**Task**. Give back the line below containing "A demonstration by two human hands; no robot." and every later line, exactly.

**Recorded information**.
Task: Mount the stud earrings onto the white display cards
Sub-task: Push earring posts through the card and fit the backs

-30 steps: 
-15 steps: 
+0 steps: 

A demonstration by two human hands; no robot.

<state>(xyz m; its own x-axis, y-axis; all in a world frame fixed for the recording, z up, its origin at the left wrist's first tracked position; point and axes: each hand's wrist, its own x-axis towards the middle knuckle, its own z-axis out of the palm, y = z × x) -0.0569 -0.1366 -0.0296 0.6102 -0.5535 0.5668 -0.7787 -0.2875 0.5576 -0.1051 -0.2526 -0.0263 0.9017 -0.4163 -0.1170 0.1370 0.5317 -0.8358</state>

**Answer section**.
A demonstration by two human hands; no robot.

<state>(xyz m; its own x-axis, y-axis; all in a world frame fixed for the recording, z up, its origin at the left wrist's first tracked position; point and axes: each hand's wrist, its own x-axis towards the middle knuckle, its own z-axis out of the palm, y = z × x) -0.0569 -0.1366 -0.0296 0.6102 -0.5535 0.5668 -0.7787 -0.2875 0.5576 -0.1051 -0.2526 -0.0263 0.9017 -0.4163 -0.1170 0.1370 0.5317 -0.8358</state>

The exercise calls for nothing more.